> **YOUR GOAL**: Take the entries below and print, exactly, the stretch from the line containing "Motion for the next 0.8" through the line containing "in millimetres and", both included.

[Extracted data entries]
========================================================================
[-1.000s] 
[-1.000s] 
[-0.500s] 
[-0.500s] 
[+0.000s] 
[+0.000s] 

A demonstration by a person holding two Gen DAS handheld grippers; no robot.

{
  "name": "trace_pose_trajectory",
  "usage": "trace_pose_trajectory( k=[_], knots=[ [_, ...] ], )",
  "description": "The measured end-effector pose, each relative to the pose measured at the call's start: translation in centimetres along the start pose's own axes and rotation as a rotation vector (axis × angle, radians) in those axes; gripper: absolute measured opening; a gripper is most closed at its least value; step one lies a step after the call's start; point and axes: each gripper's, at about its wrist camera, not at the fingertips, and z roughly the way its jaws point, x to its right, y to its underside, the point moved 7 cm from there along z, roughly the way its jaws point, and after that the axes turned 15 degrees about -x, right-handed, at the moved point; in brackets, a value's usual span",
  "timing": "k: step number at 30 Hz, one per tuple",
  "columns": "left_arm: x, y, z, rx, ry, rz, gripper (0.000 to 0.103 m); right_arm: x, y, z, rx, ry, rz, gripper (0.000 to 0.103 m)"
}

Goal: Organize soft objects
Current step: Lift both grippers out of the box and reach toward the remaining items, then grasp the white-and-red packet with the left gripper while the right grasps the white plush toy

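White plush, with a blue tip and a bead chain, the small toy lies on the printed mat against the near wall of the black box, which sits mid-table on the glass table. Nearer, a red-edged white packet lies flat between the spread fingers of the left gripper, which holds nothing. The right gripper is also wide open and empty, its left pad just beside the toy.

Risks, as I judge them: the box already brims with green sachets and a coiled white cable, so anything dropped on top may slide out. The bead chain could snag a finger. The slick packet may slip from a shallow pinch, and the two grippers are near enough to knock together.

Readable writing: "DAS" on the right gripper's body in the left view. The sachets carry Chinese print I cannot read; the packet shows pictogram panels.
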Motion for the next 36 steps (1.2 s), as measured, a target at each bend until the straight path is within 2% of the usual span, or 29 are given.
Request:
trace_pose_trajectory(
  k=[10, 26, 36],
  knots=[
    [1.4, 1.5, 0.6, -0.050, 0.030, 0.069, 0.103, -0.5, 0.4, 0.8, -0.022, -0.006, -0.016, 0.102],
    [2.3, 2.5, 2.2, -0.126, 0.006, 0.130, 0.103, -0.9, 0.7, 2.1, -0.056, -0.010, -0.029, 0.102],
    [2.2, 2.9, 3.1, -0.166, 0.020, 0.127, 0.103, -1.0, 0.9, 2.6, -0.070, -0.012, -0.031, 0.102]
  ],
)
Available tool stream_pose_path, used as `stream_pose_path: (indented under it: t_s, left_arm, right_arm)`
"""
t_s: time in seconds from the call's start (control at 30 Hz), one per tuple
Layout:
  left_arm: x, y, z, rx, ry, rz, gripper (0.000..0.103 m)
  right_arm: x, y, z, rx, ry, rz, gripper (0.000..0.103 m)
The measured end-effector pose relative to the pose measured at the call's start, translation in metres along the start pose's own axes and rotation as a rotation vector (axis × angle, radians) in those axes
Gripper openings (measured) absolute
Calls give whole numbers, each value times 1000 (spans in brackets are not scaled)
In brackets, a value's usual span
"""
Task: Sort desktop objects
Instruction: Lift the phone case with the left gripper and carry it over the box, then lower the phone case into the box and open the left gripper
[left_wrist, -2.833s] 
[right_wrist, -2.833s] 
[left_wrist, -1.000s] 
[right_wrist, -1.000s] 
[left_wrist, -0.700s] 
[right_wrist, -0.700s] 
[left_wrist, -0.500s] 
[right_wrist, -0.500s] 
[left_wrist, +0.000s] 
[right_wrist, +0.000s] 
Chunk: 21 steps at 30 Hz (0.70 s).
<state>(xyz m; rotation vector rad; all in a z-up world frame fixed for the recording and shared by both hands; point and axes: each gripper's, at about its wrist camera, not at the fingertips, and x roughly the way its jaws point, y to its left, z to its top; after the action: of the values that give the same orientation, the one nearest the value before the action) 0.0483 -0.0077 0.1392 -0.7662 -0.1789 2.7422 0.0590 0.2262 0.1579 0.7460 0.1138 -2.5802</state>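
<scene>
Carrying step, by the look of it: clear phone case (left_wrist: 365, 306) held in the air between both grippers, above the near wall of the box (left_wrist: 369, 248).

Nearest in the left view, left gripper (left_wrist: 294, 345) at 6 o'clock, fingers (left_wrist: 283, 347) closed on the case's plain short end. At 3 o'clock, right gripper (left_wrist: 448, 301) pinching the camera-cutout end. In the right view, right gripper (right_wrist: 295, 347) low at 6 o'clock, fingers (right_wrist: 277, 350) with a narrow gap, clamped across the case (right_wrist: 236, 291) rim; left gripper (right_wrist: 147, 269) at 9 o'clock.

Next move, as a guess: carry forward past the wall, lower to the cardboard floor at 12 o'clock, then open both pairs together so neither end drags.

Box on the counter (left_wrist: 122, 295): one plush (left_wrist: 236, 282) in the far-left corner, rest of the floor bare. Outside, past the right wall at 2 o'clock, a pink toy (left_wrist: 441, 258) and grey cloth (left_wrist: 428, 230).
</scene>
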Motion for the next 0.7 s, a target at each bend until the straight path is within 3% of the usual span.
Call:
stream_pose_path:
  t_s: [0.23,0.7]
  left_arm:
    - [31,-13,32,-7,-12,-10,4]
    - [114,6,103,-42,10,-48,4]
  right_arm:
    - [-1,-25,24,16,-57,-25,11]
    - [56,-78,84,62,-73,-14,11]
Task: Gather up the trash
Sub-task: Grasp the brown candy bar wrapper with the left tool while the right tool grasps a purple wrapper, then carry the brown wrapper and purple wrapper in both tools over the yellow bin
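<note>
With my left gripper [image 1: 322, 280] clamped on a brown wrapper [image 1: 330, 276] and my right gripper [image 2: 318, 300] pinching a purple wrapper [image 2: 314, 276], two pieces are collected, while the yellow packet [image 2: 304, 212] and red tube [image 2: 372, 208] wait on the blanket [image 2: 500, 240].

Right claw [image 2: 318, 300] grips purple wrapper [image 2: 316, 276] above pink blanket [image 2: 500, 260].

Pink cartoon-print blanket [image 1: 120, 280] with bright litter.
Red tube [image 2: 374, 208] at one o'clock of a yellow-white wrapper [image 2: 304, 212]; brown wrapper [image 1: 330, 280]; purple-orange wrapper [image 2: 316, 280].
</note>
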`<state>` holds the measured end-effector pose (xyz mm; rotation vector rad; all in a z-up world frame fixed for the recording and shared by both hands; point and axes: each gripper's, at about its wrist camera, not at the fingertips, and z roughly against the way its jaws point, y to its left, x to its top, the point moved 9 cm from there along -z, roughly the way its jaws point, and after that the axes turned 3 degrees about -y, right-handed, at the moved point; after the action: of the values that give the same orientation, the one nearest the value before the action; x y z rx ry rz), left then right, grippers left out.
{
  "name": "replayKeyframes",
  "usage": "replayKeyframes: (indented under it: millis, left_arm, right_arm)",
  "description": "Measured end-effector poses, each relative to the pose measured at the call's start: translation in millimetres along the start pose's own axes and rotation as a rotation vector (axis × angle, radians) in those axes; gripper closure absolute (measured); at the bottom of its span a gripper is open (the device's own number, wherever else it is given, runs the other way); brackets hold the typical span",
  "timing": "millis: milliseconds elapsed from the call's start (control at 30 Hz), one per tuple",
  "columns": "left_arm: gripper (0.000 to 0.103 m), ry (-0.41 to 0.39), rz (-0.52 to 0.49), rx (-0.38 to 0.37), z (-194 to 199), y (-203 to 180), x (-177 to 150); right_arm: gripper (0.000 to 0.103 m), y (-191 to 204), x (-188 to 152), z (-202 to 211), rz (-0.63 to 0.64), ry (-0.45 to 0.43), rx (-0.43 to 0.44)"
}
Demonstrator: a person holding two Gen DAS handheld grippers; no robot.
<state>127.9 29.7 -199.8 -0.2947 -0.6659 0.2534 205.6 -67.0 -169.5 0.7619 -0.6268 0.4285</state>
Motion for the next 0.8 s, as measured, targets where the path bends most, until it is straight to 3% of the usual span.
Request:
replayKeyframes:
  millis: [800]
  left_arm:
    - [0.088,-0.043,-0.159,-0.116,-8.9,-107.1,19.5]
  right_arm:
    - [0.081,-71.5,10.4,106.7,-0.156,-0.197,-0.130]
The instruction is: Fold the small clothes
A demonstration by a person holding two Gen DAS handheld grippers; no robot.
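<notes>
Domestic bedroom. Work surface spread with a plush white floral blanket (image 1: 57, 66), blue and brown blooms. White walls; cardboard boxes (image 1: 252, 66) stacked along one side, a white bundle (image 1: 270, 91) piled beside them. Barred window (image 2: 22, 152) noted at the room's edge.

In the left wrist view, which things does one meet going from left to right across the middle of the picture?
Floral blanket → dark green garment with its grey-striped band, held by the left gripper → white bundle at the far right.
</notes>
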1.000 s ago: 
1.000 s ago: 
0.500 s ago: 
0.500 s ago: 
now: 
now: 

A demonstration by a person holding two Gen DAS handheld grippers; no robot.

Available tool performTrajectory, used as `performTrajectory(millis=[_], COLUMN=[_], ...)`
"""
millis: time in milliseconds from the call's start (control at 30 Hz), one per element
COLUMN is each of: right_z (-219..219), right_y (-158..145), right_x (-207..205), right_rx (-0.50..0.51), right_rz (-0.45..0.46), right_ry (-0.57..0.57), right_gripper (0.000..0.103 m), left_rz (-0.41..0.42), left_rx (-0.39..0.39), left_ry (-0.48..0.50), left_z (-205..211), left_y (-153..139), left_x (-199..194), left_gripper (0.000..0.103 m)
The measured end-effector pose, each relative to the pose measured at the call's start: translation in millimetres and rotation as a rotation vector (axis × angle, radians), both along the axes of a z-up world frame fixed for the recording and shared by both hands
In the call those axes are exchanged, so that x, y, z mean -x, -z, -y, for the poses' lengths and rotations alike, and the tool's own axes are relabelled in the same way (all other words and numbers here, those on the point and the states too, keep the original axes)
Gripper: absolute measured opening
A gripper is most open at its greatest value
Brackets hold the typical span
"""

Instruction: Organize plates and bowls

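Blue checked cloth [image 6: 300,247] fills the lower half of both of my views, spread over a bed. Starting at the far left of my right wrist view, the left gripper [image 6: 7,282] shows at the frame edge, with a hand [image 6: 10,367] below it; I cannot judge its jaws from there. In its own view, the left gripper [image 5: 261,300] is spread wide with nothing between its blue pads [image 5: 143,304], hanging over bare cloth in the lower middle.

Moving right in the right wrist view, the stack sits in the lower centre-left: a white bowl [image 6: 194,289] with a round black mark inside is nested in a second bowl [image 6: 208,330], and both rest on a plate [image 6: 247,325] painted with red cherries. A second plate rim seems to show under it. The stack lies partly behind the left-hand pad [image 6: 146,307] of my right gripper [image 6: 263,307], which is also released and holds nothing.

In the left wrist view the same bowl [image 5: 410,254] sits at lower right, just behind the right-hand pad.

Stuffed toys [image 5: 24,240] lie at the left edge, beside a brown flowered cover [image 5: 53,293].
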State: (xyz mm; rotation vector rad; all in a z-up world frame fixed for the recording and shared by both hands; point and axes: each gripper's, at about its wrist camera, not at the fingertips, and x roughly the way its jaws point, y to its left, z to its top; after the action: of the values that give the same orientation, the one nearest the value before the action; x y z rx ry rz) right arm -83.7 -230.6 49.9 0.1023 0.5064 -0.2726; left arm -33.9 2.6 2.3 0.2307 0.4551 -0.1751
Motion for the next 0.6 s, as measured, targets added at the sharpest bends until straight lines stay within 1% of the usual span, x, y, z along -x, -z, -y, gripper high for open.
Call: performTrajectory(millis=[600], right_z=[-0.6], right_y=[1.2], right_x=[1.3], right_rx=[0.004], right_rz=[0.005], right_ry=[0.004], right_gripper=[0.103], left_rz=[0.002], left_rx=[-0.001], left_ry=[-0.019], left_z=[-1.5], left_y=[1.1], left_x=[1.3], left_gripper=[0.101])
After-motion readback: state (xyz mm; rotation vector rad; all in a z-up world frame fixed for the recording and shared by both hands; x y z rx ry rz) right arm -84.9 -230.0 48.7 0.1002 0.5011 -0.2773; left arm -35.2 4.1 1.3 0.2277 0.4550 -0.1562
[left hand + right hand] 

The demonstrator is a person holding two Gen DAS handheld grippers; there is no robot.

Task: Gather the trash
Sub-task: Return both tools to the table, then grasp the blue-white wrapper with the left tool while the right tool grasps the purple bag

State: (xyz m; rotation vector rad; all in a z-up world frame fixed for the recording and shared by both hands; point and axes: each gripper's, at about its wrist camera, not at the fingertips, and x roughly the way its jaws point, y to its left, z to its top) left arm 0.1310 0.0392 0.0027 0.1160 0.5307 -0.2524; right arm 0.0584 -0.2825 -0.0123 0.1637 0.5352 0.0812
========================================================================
> **EXERCISE SOLUTION**:
Motion for the next 0.8 s, as measured, targets where the path bends most, until it is straight to 3% of the usual span.
Request:
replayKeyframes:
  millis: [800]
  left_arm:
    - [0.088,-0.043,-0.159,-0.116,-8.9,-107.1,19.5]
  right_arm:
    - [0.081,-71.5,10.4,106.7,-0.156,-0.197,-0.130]
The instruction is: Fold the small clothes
A demonstration by a person holding two Gen DAS handheld grippers; no robot.
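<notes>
Domestic bedroom. Work surface spread with a plush white floral blanket (image 1: 57, 66), blue and brown blooms. White walls; cardboard boxes (image 1: 252, 66) stacked along one side, a white bundle (image 1: 270, 91) piled beside them. Barred window (image 2: 22, 152) noted at the room's edge.

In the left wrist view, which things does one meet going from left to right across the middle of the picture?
Floral blanket → dark green garment with its grey-striped band, held by the left gripper → white bundle at the far right.
</notes>
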1.000 s ago: 
1.000 s ago: 
0.500 s ago: 
0.500 s ago: 
now: 
now: 

A demonstration by a person holding two Gen DAS handheld grippers; no robot.

Available tool performTrajectory, used as `performTrajectory(millis=[_], COLUMN=[_], ...)`
"""
millis: time in milliseconds from the call's start (control at 30 Hz), one per element
COLUMN is each of: right_z (-219..219), right_y (-158..145), right_x (-207..205), right_rx (-0.50..0.51), right_rz (-0.45..0.46), right_ry (-0.57..0.57), right_gripper (0.000..0.103 m), left_rz (-0.41..0.42), left_rx (-0.39..0.39), left_ry (-0.48..0.50), left_z (-205..211), left_y (-153..139), left_x (-199..194), left_gripper (0.000..0.103 m)
The measured end-effector pose, each relative to the pose measured at the call's start: translation in millimetres and rotation as a rotation vector (axis × angle, radians), both along the axes of a z-up world frame fixed for the recording and shared by both hands

No more output is required.